The Pistons finally had all five starters play well — together.
Oh, they all had their flaws. But they did enough to win, and that’s something Detroit hadn’t done in 20 days.
The Pistons avoided their first nine-game losing streak since they dropped 13 in a row to end the 1993-94 season.
Detroit’s new starting backcourt of Rodney Stuckey and Richard Hamilton led the way. And unlike Allen Iverson, they both scored efficiently.
Stuckey scored 22 points (15 shots), his most in 21 games. And Hamilton scored 31 (18 shots), his most in nine games.
That’s a combined 53 points on 33 shots. By comparison, Iverson averages 43 points in games that he takes at least 33 shots — and that includes a 60-point game in 2005.

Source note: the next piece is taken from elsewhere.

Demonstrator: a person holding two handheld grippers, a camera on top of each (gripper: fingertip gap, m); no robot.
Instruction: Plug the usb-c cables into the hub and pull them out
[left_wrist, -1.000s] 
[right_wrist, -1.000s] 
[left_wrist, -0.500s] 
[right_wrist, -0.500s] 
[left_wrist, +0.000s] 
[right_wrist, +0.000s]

In their last game, the Pistons trailed the Hornets, 20-11, with Iverson and outscored New Orleans, 76-70, without him. Last night, Detroit continued to play better without the future Hall of Famer.
In addition to the Pistons’ stellar backcourt play, Tayshaun Prince chipped in 17 points.
Rasheed Wallace and Antonio McDyess played solid defense on Dwight Howard. And their 23 combined rebounds helped Detroit win the board war by 10, their best margin in 10 games.
The Pistons were more cohesive and scrappier than they had been in a long time. The starters took turns scoring. They helped on defense. And they appeared to actually take pride in their play.
But they certainly weren’t perfect.
Stuckey didn’t balance scoring and floor-general duties, notching one assist and four turnovers.
Hamilton controlled the ball a little too much and had three turnovers.
Prince disappeared down the stretch and didn’t take a shot in the last nine minutes of the game.
McDyess slowed ball movement and didn’t have any assists.
Wallace shot 2-for-11.
And the Pistons bench scored just nine points, its fewest since it scored six against Charlotte on Jan. 13. But Iverson, in his new sixth man role, could help.
Maybe it’s just greedy to think of how a win over one of the NBA’s elite teams could have been smoother.
But all of a sudden, this season has hope.